WHAT TO PRODUCE: Every line below that has "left" in it should be copied.

DATASET EXCERPT:
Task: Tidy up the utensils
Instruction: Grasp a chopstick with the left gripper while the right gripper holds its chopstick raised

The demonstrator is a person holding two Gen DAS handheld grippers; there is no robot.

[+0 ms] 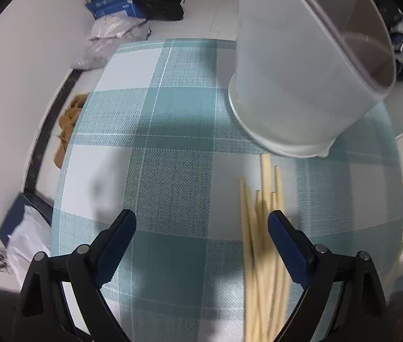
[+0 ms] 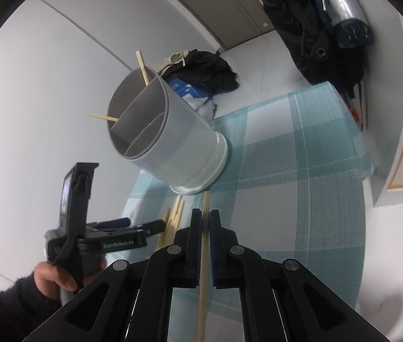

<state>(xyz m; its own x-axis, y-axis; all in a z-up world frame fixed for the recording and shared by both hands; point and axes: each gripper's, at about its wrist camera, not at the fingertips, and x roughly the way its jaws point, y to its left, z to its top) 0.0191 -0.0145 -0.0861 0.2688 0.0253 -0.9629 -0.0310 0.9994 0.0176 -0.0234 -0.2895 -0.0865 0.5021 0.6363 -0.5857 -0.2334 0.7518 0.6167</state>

ANSWER SECTION:
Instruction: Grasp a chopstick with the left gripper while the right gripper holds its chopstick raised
<state>(xyz m; its own x-axis, y-axis; all in a z-up world frame fixed for the recording and shared by both hands; point and axes: each gripper's, at about its wrist camera, not at the fingertips, and x roughly the way its jaws point, y to its left, z to its top) 0.0191 -0.0145 -0.0861 0.2688 0.0253 -0.9629 -0.0310 0.9994 0.0176 -0.0234 -0.2895 -0.0865 0.5021 0.6363 -0.5857 -0.2334 0.7518 0.6167</state>

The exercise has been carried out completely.